GPH Ispat Limited
- Brand logo
- Native name: জিপিএইচ ইস্পাত লিমিটেড
- Type: Public Limited
- Traded as: DSE: GPHISPAT CSE: GPHISPAT
- Industry: Heavy
- Genre: Reinforcement steel
- Founded: 17 May 2006; 20 years ago
- Founder: Mohammed Jahangir Alam
- Headquarters: Crown Chamber, Asadganj-325, Chittagong, Bangladesh
- Key people: Mohammed Alamgir Kabir (Chairman); Mohammed Jahangir Alam (Managing Director);
- Revenue: ৳5,582.9 Crore (2023-24)
- Net income: ৳85.77 Crore (2023-24)
- Total assets: ৳9,027.6 Crore (2023-24)
- Number of employees: 2,233 (as of 30 June 2024)
- Parent: GPH Group
- Website: www.gphispat.com.bd

= GPH Ispat =

Steel company in Chittagong, Bangladesh

GPH Ispat Limited (জিপিএইচ ইস্পাত লিমিটেড) is a public limited steel manufacturing company based in Chittagong, Bangladesh.

==Name==
GPH is the acronym of "God fearing", "Plain living" and "High Thinking". Ispat is the transliteration of the Bengali word ইস্পাত which means steel.

== History ==
The company was founded on 17 May 2006 and started its operation in 2008. It was listed as a public limited company in 2012.

In 2016, the company launched an expansion project in Sitakunda, Chittagong in partnership with Primetals Technologies—a joint venture between Siemens VAI and Mitsubishi Heavy Industries & Partners—as the equipment supplier. The company invested around US$200 million for the 0.8 MTPY steel manufacturing facility. The new mill uses an electric arc furnace (trade mark Quantum), a ladle furnace, a three-strand, high-speed continuous billet caster, and a bar and section mill. It uses WinLink Flex technology for rolling mill for the first time in world. The company raised a total amount of US$154 million through 12 financial institutions as well as capital market and company's retained earnings for the expansion project. It purchased 8.85 acres of land for the new factory beside its old steel plant.

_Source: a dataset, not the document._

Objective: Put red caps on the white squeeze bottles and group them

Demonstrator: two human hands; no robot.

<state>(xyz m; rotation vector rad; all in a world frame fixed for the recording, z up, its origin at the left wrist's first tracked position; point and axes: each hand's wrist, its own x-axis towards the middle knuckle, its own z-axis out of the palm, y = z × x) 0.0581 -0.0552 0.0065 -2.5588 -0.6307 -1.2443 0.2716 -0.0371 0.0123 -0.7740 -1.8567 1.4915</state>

It collected term loans of $95 million from ODDO BHF Bank of Germany and $44.2 million from the World Bank, which were disbursed through commercial banks under the supervision of central bank of Bangladesh.

It started selling products of its new plant to local and foreign markets from September 2020. In 2023 and 2024, the company received "SDG Brand Champion Award" in the Responsible Production and Consumption category organised by Bangladesh Brand Forum in association with Aspire to Innovate (a2i).
In August 2024, the company announced its plans to issue rights shares to raise BDT 242 crore in order to enhance production capacity and meet the increasing demand both locally and internationally.

== Controversies ==
In April 2019, Forest department of Bangladesh Government filed a case against GPH Ispat Limited authorities accusing them of destroying the environment by cutting 15,175 ft^{3} hills and constructing makeshift dams in a protected area, and by stopping the flow of water in the area, changing course and character of the natural stream and damaging biodiversity that caused heavy financial loss. Later on, GPH Ispat published a clarification through national dailies. According to them, it was a preparatory work of the rain water harvesting project, not makeshift dam.

In August 2023, as per request of the company, the case was transferred to the High Court of Bangladesh, which issued a stay order. In June 2024, news reports indicated that the company had constructed a concrete dam in the same natural reservoir, despite the stay order from the High Court remaining in effect.

In August 2024, an investigation by Chittagong district administration found that GPH Ispat caused flooding in two Sitakunda villages by blocking and redirecting natural canals, affecting around 2,500 people. The company authority dismissed the report as biased.